===== DATA BLOCK

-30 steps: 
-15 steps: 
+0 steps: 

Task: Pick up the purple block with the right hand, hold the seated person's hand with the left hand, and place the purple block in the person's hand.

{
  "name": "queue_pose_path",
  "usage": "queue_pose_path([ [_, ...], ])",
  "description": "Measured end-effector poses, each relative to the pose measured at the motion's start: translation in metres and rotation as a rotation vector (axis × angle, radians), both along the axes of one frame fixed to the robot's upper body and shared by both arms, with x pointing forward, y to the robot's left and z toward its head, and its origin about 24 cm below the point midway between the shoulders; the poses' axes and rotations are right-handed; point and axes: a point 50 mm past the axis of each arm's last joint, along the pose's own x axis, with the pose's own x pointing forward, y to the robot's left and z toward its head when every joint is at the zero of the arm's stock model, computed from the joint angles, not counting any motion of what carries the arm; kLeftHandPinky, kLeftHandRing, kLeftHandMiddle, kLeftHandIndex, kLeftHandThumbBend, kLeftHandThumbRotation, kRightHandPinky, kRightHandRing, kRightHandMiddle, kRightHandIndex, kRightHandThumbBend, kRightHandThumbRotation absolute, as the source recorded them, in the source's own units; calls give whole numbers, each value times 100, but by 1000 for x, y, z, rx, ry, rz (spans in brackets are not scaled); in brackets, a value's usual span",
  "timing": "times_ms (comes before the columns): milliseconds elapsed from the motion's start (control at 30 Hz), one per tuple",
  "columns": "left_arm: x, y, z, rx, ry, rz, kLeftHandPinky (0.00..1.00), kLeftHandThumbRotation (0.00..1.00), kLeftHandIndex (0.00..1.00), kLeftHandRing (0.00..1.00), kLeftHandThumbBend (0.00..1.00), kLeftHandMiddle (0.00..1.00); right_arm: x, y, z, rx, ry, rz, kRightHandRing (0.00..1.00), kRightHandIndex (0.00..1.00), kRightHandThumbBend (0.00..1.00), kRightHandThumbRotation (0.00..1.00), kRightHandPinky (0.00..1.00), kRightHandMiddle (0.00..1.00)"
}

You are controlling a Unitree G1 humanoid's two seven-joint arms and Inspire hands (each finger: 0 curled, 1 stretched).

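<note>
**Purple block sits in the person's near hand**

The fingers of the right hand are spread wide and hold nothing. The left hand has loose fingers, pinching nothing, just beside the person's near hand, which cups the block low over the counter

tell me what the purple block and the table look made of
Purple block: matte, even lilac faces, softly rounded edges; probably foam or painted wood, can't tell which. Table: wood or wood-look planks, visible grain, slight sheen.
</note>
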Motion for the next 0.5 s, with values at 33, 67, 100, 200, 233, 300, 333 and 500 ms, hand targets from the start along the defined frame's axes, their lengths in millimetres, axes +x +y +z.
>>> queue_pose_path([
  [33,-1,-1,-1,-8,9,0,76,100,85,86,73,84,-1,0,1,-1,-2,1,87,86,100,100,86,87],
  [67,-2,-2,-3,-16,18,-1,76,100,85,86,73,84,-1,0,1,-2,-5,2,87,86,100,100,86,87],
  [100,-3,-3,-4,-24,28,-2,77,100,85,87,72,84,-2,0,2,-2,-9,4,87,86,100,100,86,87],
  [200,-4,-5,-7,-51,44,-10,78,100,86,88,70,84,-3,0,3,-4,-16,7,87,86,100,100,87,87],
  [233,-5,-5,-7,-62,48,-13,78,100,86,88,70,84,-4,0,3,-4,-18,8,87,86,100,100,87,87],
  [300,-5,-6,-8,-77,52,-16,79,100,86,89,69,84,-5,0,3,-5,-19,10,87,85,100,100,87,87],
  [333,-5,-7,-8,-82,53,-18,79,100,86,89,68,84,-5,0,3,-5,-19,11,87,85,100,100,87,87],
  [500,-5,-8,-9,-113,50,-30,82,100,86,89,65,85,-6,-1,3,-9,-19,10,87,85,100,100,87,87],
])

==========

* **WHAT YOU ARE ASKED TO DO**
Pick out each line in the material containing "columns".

* **RESULT BELOW**
  "timing": "times_ms (comes before the columns): milliseconds elapsed from the motion's start (control at 30 Hz), one per tuple",
  "columns": "left_arm: x, y, z, rx, ry, rz, kLeftHandPinky (0.00..1.00), kLeftHandThumbRotation (0.00..1.00), kLeftHandIndex (0.00..1.00), kLeftHandRing (0.00..1.00), kLeftHandThumbBend (0.00..1.00), kLeftHandMiddle (0.00..1.00); right_arm: x, y, z, rx, ry, rz, kRightHandRing (0.00..1.00), kRightHandIndex (0.00..1.00), kRightHandThumbBend (0.00..1.00), kRightHandThumbRotation (0.00..1.00), kRightHandPinky (0.00..1.00), kRightHandMiddle (0.00..1.00)"

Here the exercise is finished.